After walking for another hour, he reached a stop sign where the road ended at a junction with a four-lane highway. Several cars passed by every minute, and it was not long before a brown beater from the ‘70’s chanced to pick him up.
“Heading to Franklinville,” he told the lady driver, and she stared at his ears while he sat in the front passenger’s seat. “Costume party,” Crush said with a grin, and she shifted the car into drive and blew a puff of cigarette smoke out the window.
“I hope you’re not planning on winning any prizes,” she said with the long white cigarette bouncing up and down between her lips. The ashes were an inch long, and by the burn marks on the carpet, she did not care. “I can take you there. What’s your name?”

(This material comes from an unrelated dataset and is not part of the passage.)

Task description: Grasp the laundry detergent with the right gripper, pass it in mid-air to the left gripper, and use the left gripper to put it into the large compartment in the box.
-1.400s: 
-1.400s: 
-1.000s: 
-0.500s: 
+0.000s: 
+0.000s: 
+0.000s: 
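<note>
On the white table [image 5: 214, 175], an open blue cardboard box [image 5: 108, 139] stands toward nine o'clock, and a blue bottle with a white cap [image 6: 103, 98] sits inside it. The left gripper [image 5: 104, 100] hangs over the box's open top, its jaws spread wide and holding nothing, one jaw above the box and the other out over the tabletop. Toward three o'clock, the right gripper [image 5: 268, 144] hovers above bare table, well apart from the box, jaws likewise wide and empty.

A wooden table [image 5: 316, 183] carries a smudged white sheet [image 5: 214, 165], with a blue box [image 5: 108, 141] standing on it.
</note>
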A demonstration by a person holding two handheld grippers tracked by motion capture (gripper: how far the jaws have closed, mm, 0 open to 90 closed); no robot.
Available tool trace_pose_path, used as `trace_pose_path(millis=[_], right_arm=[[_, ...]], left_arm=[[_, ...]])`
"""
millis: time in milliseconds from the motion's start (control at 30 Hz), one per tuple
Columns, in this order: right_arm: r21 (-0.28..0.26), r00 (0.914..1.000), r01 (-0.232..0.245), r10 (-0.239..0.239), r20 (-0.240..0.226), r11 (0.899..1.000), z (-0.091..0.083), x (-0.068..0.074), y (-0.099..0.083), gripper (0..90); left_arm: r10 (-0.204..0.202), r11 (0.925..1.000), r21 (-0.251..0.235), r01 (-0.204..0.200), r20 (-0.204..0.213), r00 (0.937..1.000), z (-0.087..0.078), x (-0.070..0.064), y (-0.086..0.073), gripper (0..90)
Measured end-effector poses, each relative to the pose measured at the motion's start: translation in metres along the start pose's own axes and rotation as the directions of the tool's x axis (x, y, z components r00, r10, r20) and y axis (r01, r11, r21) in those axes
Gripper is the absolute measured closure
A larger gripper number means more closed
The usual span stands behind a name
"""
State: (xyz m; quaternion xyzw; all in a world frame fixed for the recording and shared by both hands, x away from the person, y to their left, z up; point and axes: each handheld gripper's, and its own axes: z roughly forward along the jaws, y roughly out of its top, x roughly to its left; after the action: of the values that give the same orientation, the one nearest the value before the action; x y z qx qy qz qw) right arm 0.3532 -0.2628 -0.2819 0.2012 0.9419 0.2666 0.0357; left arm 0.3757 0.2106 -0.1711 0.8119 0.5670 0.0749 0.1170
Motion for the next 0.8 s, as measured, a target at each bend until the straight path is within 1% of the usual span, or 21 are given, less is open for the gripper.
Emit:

“Thanks, ma’am. S. S. Crush is my name, but my friends just call me Crush,” he admitted. She placed her hand coolly around the cigarette and flicked the dangling ashes out the window. Twenty minutes later, they pulled into a parking spot outside the Franklinville town offices, and Crush thanked her for the ride, though the conversation had been sparse. She saluted him with two fingers and thumped a burning filter out into the middle of the street. Then she left, and Crush realized that he had never gotten her name. He decided against ever trying to find out, and he walked into the open offices to find Mayor Hunter relaxing with a newspaper in a corner chair.